BPI Brief Pain Inventory, Dmab denosumab, ECOG Eastern Cooperative Oncology Group, GFR glomerular filtration rate, SD standard deviation, Zol zoledronic acid

aPatients may have had more than one type of visceral metastasis

Activities prior to drug administration

At most sites (7 out of 10), a physician consultation was performed prior to the patient entering the treatment room. Other pre-treatment activities included blood sampling and documentation of vital signs. At four sites, blood sampling occurred on the treatment day for both zoledronic acid and denosumab. At two sites, this time was measured and recorded as the blood was drawn at patient arrival (Belgium, site 2) or immediately before drug administration (Germany, site 1).

Task time (per treatment administration)

Across all countries (pooled data set), mean (95% CI) total task time was 44.2 (37.3, 51.1) min for zoledronic acid and 8.4 (1.5, 15.2) min for denosumab, equating to a statistically significant relative reduction of 81% (p < 0.0001). By country, relative reduction in task time ranged from 69 to 85% (Fig. 1a).

Fig. 1

Process time variables per treatment administration. a mean task time and b mean active HCP time * p < 0.0001. Note for panel b: The ‘Patient arrival and registration’ task was typically the same for Zol and Dmab and pooled estimates were comparable. For one site in Belgium, the ‘Installation of peripheral catheter’ task was also performed in patients receiving Dmab because of the need for blood sampling; pre-medication was also sometimes given. Active patient monitoring during infusion, post-infusion and post-injection was rare in most centres. The ‘Preparation of Dmab SC syringe and injection’ task differed across centres in terms of time required and the sub-tasks involved. Dmab denosumab, HCP healthcare professional, IV intravenous, SC subcutaneous, Zol zoledronic acid

The principal task in both processes was drug administration (i.e. infusion for zoledronic acid and syringe filling and injection for denosumab). Mean (95% CI) drug administration time across countries was 25.1 (20.9, 29.3) min for zoledronic acid and 1.5 (0.0001, 5.6) min for denosumab (−94%; p < 0.0001) (Fig. 2a). At a site level, mean zoledronic acid infusion duration ranged between 10.5 and 47.8 min whereas denosumab syringe filling/injection time ranged from 2.2 to 9.9 min (Supplementary Fig. S1). Among sites, the absolute reduction in total drug administration time (zoledronic acid minus denosumab) ranged from 11.0 to 57.5 min. Two sites (Belgium, site 2 and Germany, site 1) reported longer mean infusion durations (47.8 and 39.3 min, respectively) for zoledronic acid. For two other sites (Germany, site 2, and Italy, site 5), the reported mean duration was less than the recommended time of 15 min (12.9 and 10.5 min, respectively).

Fig. 2

Patient time variables per treatment administration. a Mean drug administration duration, b mean patient chair time and c mean patient treatment room time. * p < 0.0001. Dmab denosumab, IV intravenous, SC subcutaneous, Zol zoledronic acid

Active HCP time (per treatment administration)

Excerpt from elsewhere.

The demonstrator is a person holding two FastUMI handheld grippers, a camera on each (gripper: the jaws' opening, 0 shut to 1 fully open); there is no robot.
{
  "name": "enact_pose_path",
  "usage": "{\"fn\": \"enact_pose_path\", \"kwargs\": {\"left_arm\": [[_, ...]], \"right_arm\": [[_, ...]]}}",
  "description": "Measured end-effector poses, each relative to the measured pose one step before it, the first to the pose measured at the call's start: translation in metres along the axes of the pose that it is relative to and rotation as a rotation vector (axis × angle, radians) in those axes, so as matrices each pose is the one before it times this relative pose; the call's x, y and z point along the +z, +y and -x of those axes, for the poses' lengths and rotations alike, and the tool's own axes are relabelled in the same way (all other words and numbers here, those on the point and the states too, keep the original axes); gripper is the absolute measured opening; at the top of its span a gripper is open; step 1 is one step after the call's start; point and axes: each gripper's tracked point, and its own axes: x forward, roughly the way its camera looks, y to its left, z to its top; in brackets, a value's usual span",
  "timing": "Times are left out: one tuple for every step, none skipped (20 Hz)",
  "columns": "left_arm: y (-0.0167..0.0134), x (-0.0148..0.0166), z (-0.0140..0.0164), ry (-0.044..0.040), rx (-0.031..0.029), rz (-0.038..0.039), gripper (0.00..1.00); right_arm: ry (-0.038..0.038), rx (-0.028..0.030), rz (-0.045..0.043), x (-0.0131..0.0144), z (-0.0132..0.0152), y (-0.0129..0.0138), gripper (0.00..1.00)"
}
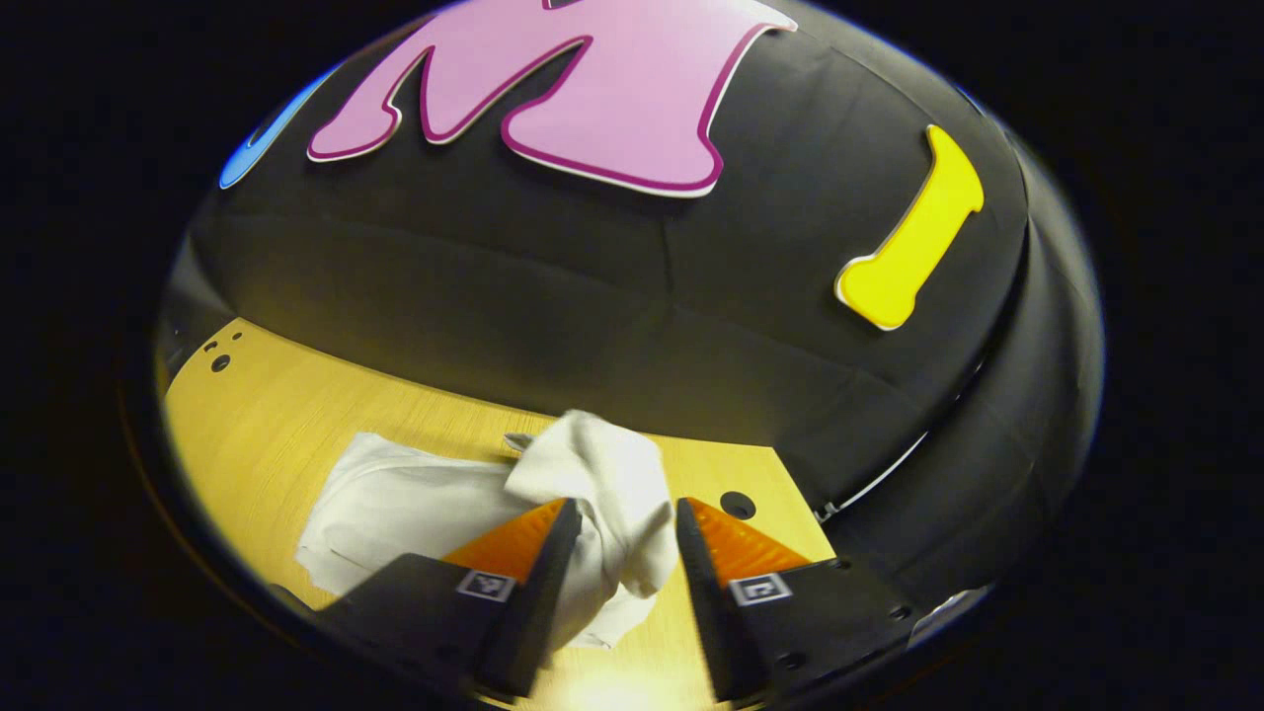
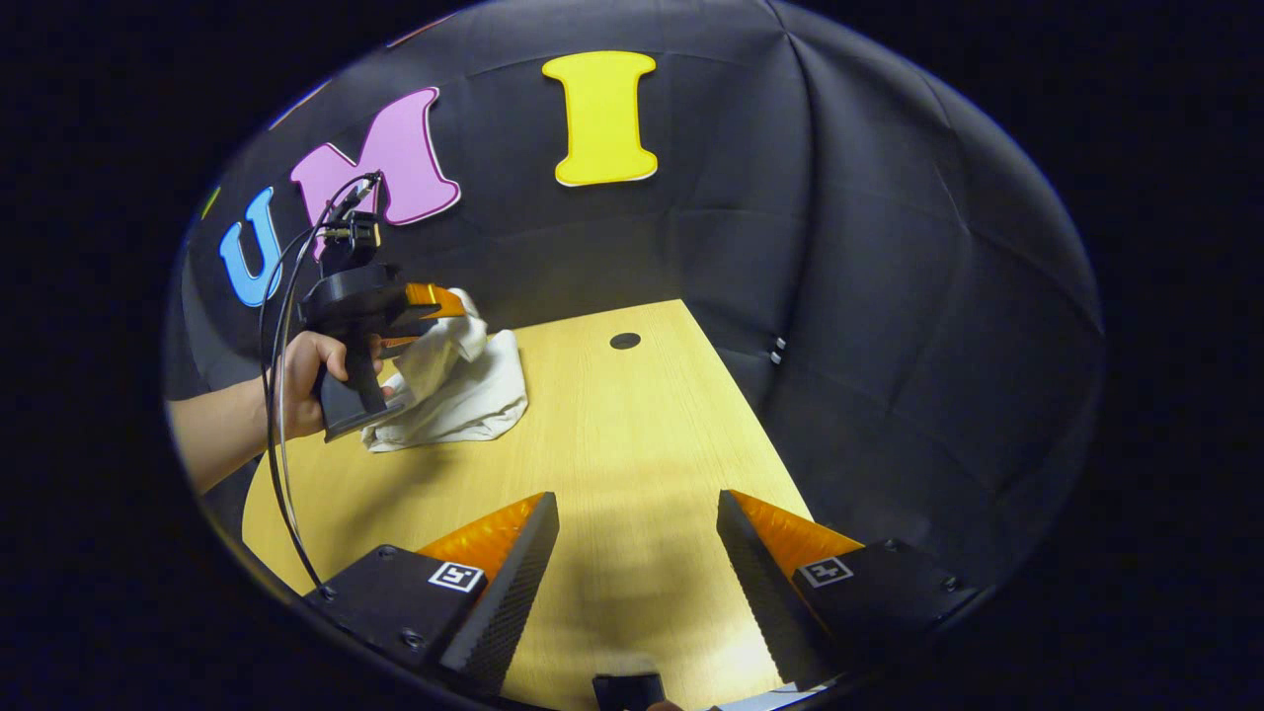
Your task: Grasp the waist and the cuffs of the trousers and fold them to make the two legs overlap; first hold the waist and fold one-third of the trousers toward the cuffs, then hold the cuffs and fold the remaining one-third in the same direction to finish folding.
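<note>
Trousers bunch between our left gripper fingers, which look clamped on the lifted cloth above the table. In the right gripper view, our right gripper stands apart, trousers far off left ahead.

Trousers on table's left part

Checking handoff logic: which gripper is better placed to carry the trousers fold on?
Left. The left gripper has a bunched part of the trousers between its fingers, though contact is unclear. The right gripper is open over bare table, apart from them.
</note>
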Motion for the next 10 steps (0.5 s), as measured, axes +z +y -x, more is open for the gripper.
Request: {"fn": "enact_pose_path", "kwargs": {"left_arm": [[0.00102,0.00362,0.00392,-0.01598,-0.01422,0.00563,0.75],[0.00245,0.00588,0.00912,-0.02154,-0.00899,0.00455,0.93],[0.00394,0.00795,0.01117,-0.02466,-0.00208,0.00223,0.94],[0.00609,0.00811,0.01079,-0.02434,0.00685,0.00150,0.95],[0.00841,0.00785,0.01382,-0.02238,0.01193,0.00295,0.89],[0.01019,0.00880,0.01494,-0.01634,0.01684,0.00497,0.95],[0.01164,0.00647,0.01654,-0.01565,0.01971,0.00290,0.95],[0.01215,0.00782,0.01801,-0.01568,0.02199,-0.00014,0.95],[0.01060,0.00723,0.01811,-0.02084,0.01757,-0.00090,0.95],[0.00979,0.00826,0.02090,-0.01976,0.00743,-0.00476,0.95]], "right_arm": [[-0.00366,0.00342,0.00862,-0.00005,0.00093,0.00420,0.99],[-0.00504,0.00573,0.00889,0.00051,0.00155,0.00410,0.99],[-0.00538,0.01003,0.00544,0.00033,0.00182,0.00478,0.99],[-0.00585,0.00796,0.00116,0.00165,0.00271,0.00521,0.99],[-0.00613,0.00521,-0.00099,0.00092,0.00400,0.00447,0.99],[-0.00521,0.00610,-0.00052,0.00092,0.00327,0.00441,0.99],[-0.00795,0.00538,0.00098,0.00151,0.00310,0.00430,0.99],[-0.01195,0.00256,0.00477,0.00323,0.00336,0.00393,0.99],[-0.01500,0.00029,0.00925,0.00444,0.00457,0.00428,0.99],[-0.01365,-0.00105,0.01057,0.00424,0.00483,0.00352,0.99]]}}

Pooled estimates for mean (95% CI) active HCP time were 12.2 (9.5, 14.9) min for zoledronic acid and 6.9 (4.2, 9.5) min for denosumab, showing a significant reduction in mean total active HCP time of 5.3 min when denosumab was administered versus zoledronic acid (−44%; p < 0.0001). On a country level, estimated time savings in favour of denosumab were 6.5 (−49%), 5.1 (−47%) and 5.2 min (−43%) for Belgium, Germany and Italy, respectively (all p < 0.0001) (Fig. 1b). For site-specific data, see Supplementary Figs. S2 and S3.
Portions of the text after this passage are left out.